2015 Dodgers Team Preview: There's a New Sheriff in Town

Winning 94 games and making the playoffs would be a successful season for most franchises, but these are the Dodgers. Along with the league's highest payroll comes massive expectations, and losing in the Divisional Series to the Cardinals (once again) cost Ned Colletti his GM title this winter, though he did stay in the organization in another role. Enter Andrew Friedman and about 20 other highly-paid executives. Friedman inked a five-year $35 million deal to become the team's President of Baseball Operations. Farhan Zaidi was brought over from the A's to become GM, with Josh Byrnes, Gabe Kaplar, and others in supporting roles. With new management comes inevitable changes, and boy were there changes, some of which didn't go over well with the fans, but were designed to improve the club both defensively and in the clubhouse.

Somewhat surprisingly, Don Mattingly retained his job, but he'll be on the hot seat from day one. Mattingly has received his share of criticism for how he handled the bullpen and the mercurial personalities in the clubhouse, but moving on from strong personalities such has Hanley Ramirez and Matt Kemp should help the latter, while the former see addition by subtraction with the departures of Brian Wilson and Chris Perez.
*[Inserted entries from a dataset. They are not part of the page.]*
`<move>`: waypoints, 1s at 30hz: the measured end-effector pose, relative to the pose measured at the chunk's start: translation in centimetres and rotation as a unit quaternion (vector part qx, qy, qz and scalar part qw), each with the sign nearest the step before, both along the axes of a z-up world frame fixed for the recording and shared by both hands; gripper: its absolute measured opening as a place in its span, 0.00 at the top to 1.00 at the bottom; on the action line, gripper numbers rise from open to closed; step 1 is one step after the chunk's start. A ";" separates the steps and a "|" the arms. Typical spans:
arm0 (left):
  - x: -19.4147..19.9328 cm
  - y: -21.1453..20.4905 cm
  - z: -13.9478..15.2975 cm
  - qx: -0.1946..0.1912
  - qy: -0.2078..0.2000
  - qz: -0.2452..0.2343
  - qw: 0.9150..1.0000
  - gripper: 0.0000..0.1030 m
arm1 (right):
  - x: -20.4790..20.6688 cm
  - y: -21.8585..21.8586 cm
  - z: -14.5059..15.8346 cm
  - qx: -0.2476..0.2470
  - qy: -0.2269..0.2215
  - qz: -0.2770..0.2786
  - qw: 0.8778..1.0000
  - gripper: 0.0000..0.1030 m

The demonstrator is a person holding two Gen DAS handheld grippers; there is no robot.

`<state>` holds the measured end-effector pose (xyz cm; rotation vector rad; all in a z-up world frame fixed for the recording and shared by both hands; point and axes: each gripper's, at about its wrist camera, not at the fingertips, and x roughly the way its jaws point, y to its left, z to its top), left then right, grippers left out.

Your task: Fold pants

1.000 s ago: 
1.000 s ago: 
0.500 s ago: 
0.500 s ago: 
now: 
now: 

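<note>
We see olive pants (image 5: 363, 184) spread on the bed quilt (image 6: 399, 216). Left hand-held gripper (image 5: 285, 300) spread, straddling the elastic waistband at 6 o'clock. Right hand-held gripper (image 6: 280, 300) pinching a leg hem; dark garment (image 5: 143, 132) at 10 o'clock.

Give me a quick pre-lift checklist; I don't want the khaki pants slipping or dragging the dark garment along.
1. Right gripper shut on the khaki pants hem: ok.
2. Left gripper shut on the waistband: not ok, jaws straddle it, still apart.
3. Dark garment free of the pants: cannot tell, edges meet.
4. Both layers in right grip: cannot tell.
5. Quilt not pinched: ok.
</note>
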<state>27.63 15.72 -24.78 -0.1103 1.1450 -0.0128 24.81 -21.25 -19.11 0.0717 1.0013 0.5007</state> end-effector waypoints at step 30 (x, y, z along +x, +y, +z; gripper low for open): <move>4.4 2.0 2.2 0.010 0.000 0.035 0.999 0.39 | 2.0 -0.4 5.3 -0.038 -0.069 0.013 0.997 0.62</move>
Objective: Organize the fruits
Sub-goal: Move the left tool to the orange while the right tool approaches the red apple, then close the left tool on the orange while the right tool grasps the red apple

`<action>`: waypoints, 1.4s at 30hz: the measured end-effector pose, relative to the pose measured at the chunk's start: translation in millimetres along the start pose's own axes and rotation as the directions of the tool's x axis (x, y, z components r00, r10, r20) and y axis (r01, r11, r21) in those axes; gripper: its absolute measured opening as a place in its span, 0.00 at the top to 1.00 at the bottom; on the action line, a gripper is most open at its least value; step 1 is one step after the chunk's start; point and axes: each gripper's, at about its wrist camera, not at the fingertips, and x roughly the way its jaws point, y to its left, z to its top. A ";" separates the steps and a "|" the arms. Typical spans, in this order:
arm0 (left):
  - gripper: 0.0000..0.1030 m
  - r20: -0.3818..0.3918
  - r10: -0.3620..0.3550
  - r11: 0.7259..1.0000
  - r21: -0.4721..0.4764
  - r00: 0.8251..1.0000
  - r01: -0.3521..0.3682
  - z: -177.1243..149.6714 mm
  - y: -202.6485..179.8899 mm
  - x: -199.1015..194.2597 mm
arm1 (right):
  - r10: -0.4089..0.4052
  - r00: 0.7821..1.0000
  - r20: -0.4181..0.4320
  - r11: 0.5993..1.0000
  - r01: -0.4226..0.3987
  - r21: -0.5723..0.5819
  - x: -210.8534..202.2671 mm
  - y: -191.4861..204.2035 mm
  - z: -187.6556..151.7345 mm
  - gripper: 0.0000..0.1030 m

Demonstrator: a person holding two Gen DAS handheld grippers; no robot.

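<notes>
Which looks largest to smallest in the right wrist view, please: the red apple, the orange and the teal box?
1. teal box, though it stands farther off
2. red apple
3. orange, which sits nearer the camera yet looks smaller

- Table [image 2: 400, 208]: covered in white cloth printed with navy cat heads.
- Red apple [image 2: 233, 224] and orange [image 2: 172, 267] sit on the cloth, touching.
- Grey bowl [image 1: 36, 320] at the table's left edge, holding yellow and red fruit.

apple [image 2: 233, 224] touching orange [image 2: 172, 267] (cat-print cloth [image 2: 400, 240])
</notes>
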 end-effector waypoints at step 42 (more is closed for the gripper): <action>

As a whole, it appears that the team has lost both power (Kemp, Ramirez) and speed (Dee Gordon), but the improvement up the middle defensively will be massive with the additions of Howie Kendrick and Jimmy Rollins at the keystone combination. Joc Pederson should win the center field job and provide well above average defense as well.

Offensively, the Dodgers will miss a healthy Hanley Ramirez and the 2014 second half Matt Kemp, but there will be sneaky gains at other positions. At catcher, Yasmani Grandal will bring his now-healthy knees and provide power to a position that netted just seven home runs for the Dodgers last year. Kendrick should be good for double-digit homers at second, while a resurgent Rollins slugged 17 last year, four more than Ramirez himself managed in just 10 more games played. It's a more balanced offense to be sure, but the club is going to need Adrian Gonzalez to continue his consistent play and for Yasiel Puig to show a bit more power. All in all, there's enough here for another NL West title assuming the starting rotation, namely Clayton Kershaw and Zack Greinke, remain healthy.

Offseason Moves

Where to start ...?

Traded OF Matt Kemp and C Tim Federowicz to the Padres for C Yasmani Grandal, RHP Joe Wieland, and minor league pitcher Zach Eflin.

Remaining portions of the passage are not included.